From the data below, copy exactly the lines that lie between the one holding "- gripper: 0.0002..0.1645" and the one holding "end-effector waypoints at", including both, and nothing more.

Stored items:
------------

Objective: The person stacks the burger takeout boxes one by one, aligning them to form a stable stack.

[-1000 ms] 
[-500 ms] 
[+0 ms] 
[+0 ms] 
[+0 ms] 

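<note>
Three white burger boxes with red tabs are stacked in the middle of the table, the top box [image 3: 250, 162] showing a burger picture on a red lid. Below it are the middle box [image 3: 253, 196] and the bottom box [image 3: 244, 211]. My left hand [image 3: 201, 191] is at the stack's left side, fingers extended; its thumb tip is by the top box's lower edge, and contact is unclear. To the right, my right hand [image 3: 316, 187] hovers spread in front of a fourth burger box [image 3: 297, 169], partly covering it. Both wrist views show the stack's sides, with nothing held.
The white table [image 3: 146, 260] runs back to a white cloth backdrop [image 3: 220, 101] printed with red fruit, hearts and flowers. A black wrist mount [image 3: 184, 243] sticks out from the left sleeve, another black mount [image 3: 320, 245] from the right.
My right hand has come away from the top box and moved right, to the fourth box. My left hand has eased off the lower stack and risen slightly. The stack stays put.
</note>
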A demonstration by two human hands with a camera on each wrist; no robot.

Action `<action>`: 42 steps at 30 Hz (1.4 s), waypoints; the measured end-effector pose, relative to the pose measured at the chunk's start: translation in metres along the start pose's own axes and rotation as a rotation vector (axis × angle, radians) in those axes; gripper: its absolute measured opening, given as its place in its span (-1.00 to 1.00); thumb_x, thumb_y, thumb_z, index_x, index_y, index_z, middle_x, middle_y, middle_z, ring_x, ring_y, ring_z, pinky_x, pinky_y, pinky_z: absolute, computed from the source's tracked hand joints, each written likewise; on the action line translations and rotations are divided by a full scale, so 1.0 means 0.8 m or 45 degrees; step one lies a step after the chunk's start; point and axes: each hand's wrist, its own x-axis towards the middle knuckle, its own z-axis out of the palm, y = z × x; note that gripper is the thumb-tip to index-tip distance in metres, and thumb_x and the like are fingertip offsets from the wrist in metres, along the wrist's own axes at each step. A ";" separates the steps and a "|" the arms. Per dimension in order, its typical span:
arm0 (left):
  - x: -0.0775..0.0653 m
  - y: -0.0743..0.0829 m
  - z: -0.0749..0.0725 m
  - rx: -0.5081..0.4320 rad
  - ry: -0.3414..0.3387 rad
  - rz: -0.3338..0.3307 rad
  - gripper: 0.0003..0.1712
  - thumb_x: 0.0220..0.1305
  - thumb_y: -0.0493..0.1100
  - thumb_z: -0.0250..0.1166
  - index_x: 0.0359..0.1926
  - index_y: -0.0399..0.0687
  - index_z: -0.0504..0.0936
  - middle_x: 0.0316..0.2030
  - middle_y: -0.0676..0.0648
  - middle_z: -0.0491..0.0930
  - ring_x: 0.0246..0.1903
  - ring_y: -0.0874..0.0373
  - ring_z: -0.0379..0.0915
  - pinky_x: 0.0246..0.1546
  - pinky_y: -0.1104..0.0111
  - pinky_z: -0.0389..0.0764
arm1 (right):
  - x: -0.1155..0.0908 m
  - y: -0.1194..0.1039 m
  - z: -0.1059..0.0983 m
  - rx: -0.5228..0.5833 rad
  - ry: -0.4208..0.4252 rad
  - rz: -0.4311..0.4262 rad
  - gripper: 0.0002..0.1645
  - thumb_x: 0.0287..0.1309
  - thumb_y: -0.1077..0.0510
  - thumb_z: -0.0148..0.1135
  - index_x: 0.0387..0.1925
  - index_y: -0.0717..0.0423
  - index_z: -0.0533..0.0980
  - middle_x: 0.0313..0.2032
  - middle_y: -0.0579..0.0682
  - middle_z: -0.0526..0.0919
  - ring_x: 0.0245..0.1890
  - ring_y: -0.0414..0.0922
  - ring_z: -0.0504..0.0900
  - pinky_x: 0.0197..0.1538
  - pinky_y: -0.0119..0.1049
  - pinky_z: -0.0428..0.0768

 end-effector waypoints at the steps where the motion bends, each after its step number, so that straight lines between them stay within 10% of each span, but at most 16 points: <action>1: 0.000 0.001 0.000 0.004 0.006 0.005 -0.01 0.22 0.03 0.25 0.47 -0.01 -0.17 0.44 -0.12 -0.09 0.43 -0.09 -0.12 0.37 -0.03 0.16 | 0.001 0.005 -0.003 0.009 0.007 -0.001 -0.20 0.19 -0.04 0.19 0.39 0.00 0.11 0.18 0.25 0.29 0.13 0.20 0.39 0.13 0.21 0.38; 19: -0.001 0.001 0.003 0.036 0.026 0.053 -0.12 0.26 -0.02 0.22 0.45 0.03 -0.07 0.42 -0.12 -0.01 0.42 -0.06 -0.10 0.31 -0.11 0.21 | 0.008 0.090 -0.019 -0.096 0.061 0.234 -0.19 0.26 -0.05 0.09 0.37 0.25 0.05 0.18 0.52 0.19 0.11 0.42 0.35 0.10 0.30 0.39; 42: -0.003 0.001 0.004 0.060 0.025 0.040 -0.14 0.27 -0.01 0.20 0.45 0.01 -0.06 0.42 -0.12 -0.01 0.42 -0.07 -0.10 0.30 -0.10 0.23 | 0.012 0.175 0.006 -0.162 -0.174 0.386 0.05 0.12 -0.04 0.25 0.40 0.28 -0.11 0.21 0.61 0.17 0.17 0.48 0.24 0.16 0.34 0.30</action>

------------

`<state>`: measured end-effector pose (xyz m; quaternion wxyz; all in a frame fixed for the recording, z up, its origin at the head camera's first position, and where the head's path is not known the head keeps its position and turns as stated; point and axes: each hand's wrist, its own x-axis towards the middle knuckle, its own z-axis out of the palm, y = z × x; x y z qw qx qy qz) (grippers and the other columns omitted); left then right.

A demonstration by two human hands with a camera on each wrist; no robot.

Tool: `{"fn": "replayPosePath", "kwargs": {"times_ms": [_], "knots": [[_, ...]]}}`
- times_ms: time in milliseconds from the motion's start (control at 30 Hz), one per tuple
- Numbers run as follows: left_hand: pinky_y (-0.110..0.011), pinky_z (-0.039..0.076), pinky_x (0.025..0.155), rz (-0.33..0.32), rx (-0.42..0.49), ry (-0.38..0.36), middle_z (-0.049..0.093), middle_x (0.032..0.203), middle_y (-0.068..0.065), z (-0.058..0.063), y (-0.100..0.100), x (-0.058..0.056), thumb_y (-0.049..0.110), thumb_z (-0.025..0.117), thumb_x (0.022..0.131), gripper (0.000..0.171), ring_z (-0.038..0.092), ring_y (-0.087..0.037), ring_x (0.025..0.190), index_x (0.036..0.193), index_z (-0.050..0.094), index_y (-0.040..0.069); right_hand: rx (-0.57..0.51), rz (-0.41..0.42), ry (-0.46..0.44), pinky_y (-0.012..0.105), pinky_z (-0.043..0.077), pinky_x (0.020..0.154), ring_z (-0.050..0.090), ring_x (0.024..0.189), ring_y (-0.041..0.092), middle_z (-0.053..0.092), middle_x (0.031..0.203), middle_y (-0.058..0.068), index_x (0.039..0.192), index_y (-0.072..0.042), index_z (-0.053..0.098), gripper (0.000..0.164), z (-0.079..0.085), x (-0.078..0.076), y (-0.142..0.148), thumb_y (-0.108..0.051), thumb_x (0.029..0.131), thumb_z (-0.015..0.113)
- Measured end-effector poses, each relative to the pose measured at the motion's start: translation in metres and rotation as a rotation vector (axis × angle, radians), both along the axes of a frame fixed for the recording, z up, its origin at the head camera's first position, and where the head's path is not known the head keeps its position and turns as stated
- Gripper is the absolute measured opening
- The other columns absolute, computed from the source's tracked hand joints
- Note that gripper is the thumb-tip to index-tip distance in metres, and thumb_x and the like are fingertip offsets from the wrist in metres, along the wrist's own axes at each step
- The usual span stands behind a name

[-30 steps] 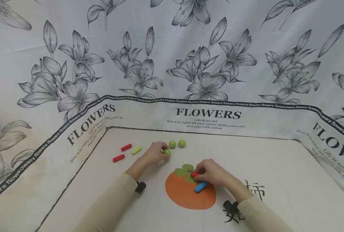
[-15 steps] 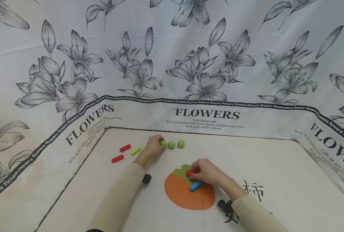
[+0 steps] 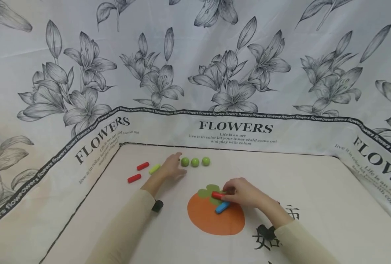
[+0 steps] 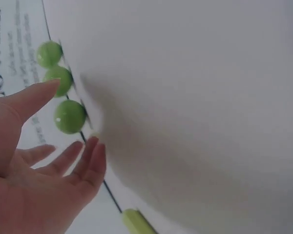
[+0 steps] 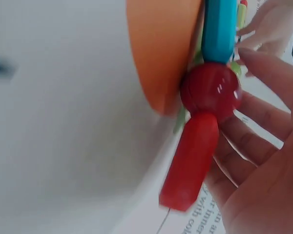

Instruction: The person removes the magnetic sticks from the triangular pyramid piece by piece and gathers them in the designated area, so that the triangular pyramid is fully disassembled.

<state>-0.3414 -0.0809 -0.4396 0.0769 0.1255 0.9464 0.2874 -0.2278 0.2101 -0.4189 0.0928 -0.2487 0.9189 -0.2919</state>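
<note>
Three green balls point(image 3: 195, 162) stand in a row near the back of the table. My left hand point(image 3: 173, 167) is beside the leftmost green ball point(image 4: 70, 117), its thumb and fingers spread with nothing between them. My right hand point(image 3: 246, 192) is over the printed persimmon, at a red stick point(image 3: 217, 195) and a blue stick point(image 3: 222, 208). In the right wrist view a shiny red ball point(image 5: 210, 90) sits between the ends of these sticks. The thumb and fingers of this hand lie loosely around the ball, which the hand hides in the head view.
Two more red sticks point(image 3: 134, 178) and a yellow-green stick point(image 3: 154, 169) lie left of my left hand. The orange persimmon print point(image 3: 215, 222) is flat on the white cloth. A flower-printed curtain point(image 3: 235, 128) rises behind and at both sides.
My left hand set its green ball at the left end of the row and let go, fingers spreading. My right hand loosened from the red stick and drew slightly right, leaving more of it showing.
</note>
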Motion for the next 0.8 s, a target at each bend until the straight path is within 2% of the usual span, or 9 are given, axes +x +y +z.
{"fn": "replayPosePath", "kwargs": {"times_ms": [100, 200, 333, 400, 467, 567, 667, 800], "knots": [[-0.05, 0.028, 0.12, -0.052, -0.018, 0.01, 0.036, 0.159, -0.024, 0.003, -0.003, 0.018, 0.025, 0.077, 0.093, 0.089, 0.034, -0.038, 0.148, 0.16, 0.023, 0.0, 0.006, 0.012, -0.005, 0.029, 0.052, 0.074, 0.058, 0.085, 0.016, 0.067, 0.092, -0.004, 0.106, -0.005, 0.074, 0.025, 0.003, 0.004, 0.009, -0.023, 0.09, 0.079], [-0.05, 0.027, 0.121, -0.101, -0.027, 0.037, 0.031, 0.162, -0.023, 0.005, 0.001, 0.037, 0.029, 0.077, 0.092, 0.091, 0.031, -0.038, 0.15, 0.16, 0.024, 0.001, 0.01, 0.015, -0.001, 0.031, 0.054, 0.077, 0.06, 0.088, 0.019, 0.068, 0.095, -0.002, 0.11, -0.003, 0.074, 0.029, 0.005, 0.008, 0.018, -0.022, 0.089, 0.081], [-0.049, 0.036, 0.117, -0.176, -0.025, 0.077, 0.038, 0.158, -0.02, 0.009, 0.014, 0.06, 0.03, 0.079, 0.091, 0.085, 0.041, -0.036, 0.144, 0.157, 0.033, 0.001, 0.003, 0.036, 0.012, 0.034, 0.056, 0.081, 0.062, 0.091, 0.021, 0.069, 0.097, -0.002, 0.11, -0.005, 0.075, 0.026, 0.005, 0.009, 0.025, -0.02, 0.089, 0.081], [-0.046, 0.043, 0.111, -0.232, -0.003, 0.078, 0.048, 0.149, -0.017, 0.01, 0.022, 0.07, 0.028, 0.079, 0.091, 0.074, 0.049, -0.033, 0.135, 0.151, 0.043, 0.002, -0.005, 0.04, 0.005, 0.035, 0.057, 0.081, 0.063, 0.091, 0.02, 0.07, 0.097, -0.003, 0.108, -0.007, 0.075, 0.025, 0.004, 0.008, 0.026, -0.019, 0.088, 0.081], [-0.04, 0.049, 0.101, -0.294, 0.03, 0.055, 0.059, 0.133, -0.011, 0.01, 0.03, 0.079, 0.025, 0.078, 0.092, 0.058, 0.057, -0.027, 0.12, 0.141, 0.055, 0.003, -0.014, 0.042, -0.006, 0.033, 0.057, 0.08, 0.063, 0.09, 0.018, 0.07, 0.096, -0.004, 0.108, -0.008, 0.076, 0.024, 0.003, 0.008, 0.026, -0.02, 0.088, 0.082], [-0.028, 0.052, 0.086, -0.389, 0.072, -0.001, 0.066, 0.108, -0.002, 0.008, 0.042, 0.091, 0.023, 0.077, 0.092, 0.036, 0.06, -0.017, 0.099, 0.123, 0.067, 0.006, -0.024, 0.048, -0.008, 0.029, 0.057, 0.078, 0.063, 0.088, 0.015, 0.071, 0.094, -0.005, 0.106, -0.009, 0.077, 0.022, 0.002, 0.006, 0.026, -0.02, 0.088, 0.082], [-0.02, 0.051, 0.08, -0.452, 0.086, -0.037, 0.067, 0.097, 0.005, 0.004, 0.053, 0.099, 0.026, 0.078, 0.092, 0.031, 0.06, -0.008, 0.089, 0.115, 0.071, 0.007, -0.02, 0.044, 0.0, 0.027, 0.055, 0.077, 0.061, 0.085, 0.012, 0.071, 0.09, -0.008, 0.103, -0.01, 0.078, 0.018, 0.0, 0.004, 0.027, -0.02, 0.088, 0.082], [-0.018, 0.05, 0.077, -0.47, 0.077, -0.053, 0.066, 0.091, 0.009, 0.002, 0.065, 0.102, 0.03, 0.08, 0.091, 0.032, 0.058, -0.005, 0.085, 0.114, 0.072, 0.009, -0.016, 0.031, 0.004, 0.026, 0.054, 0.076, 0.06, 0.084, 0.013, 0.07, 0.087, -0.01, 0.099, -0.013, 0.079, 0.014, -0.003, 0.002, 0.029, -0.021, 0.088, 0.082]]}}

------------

Answer to this task:
  - gripper: 0.0002..0.1645
  - thumb_x: 0.0287..0.1309
  - thumb_y: -0.1077..0.0510
  - thumb_z: -0.0148..0.1135
  - index_x: 0.0387..0.1925
  - index_y: -0.0717..0.0423
  - index_z: -0.0533..0.0980
  - middle_x: 0.0313..0.2032
  - middle_y: -0.0579..0.0682
  - middle_z: -0.0526..0.0919
  - ring_x: 0.0245..0.1890
  - ring_y: -0.0414..0.0922
  - ring_z: -0.0504..0.0900
  - pinky_x: 0.0197..0.1538
  - pinky_y: -0.0119..0.1049
  - pinky_z: -0.0428..0.0768

 end-effector waypoints at the steps where the motion bends, each after its step number, so that straight lines between them stay within 10% of each span, but at most 16 points: <action>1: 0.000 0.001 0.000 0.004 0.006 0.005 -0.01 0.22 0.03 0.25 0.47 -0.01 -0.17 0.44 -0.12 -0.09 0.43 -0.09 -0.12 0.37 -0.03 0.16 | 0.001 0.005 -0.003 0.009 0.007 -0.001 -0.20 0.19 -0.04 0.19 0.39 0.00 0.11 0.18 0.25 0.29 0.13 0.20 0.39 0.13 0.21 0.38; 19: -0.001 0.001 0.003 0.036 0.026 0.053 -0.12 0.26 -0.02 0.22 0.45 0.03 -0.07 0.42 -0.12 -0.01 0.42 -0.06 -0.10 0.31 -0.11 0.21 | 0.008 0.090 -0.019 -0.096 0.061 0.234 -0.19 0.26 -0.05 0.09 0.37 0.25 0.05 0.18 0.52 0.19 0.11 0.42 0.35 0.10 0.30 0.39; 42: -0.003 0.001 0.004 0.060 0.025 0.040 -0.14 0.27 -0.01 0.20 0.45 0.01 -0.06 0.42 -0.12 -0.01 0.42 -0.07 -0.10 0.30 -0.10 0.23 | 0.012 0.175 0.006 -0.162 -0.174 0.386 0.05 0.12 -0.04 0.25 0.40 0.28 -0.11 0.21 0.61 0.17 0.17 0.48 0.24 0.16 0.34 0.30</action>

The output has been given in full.